Ce mot, qui résumait si bien tout le caractère de la femme qu’il avait devant lui, glaça d’épouvante le cœur du vieux soldat.

« Malheureuse ! » s’écria-t-il.

Un sourire de dédain plissa les lèvres de la Louve.

« Oui, voici comment vous êtes vous autres, dit-elle d’une voix acre, hommes des villes, natures atrophiées par la civilisation ; il faut, pour que vous la compreniez, que la passion soit maintenue dans certaines limites tracées d’avance ; la grandeur de la haine avec toutes ses fureurs et tous ses excès vous fait peur ; vous n’admettez que la vengeance légale et boiteuse que les codes vous permettent. Frère, qui veut la fin veut les moyens. Que m’importe à moi, pour arriver au but que je me suis tracé ; croyez-vous donc que je regarde si mes pieds trébuchent contre les ruines ou marchent dans le sang ? Non, je vais droit devant moi, avec l’impétuosité fatale du torrent qui brise et renverse tous les obstacles qui se dressent sur son passage. Mon but, à moi, c’est la vengeance ; sang pour sang, œil pour œil, ceci est la loi des prairies ; j’en ai fait la mienne, et je l’atteindrai, cette vengeance, dussé-je pour cela… Mais, ajouta-t-elle en se reprenant, à quoi bon entre nous, mon frère, une discussion oiseuse ; rassurez-vous, ma fille a été mieux prémunie par son instinct que par tous les conseils que j’aurais pu lui donner ; elle n’aime pas cet homme, je le sais, elle me l’a dit, jamais elle ne l’aimera.
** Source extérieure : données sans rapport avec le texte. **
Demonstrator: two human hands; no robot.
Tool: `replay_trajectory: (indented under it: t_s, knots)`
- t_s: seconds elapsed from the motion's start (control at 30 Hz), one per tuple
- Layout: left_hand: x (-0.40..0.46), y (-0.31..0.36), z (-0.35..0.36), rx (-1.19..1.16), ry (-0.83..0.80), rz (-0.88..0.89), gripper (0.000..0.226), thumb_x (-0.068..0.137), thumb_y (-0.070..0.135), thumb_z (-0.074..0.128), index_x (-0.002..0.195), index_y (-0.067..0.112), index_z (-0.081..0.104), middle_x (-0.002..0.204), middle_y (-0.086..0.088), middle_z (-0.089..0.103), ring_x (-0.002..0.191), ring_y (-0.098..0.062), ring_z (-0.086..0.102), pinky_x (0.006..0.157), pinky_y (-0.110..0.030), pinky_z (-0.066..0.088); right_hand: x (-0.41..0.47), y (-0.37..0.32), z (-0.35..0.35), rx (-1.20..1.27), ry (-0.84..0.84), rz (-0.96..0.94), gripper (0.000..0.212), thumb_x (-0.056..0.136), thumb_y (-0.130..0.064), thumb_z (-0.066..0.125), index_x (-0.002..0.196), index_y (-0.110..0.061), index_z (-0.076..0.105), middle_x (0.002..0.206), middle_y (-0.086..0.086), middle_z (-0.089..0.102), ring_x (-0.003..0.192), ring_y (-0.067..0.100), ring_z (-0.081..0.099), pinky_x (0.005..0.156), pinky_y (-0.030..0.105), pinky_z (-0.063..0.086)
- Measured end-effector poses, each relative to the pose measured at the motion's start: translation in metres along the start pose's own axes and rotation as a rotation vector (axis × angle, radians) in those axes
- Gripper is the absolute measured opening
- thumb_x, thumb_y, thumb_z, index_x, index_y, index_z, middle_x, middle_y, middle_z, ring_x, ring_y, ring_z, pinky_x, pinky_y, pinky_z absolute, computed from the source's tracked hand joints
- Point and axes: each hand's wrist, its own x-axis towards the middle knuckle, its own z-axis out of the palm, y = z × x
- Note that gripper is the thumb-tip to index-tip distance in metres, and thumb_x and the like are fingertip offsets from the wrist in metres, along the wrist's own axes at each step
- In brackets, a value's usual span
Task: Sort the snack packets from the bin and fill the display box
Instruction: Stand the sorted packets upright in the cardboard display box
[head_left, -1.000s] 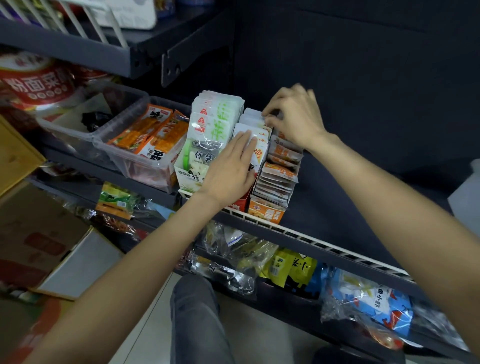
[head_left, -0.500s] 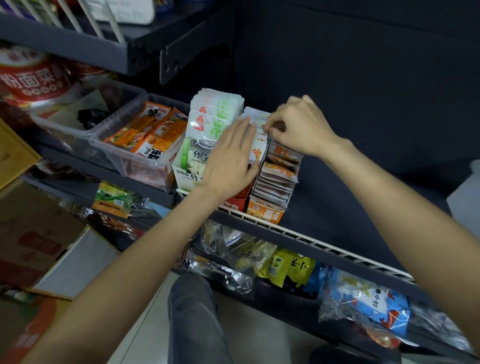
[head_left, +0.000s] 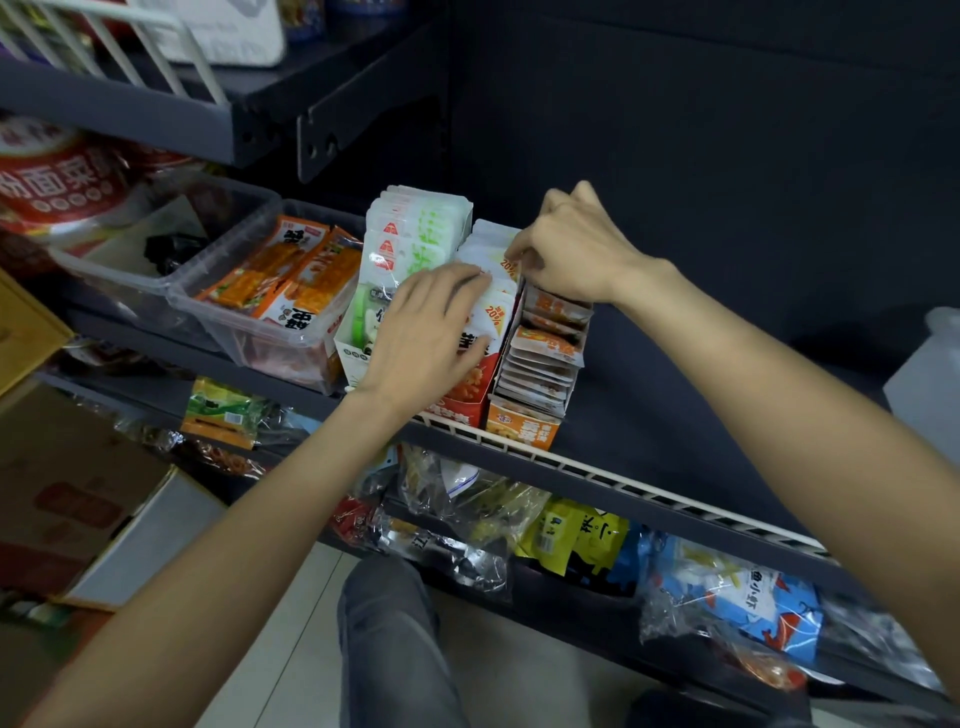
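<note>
On the dark shelf (head_left: 649, 415), the left hand (head_left: 431, 338) lies flat, fingers straight, on white foil snack packets (head_left: 493, 317) standing in the red cardboard display box (head_left: 460, 405); the right hand (head_left: 576, 249) pinches the rear packets' tops.

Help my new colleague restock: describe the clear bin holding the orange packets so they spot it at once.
On the dark middle shelf, look left of the upright display boxes. The clear bin touches the green-and-white box; unlike the other clear tub further left, it holds flat orange packets.
</note>
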Motion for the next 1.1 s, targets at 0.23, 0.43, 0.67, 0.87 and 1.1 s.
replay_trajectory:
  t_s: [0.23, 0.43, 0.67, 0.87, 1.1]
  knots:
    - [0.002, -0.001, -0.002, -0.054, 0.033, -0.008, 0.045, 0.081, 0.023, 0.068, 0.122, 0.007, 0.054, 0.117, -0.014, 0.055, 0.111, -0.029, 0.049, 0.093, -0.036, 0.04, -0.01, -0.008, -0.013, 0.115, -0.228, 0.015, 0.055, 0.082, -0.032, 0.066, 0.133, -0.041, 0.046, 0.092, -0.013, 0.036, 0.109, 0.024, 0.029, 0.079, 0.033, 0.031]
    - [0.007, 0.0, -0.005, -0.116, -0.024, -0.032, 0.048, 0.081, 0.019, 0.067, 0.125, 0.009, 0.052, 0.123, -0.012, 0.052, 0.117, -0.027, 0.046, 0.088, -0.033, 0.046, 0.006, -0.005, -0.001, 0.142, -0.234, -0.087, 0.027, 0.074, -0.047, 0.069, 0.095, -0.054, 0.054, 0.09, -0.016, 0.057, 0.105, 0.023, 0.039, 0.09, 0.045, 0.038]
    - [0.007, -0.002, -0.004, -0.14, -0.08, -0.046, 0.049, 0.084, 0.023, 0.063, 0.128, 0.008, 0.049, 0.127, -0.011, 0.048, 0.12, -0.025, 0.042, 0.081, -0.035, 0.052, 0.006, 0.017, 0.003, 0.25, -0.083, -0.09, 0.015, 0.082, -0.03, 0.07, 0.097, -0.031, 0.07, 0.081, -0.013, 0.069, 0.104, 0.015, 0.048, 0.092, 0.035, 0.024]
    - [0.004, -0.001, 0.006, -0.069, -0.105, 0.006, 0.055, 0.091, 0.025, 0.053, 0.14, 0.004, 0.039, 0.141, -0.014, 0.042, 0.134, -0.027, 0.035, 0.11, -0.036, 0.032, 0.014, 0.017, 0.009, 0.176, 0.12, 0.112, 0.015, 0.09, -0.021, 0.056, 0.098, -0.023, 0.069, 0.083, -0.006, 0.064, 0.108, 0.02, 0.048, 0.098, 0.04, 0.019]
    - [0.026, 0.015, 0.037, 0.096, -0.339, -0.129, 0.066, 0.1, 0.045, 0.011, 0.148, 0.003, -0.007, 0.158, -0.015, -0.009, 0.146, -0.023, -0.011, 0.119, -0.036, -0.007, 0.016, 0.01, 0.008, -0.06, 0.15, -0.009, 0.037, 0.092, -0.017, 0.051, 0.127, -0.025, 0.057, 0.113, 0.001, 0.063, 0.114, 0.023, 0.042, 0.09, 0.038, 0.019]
— Dieu soit loué ! s’écria le major.

— Je n’ai qu’un désir, un seul, reprit-elle avec mélancolie, c’est, après l’accomplissement de ma vengeance, de retrouver ma fille, de la serrer dans mes bras et de la couvrir de baisers en lui révélant enfin que je suis sa mère. »

Le major secoua la tête avec tristesse.

« Prenez garde, ma sœur, dit-il d’une voix sévère ; Dieu a dit : « La vengeance m’appartient. »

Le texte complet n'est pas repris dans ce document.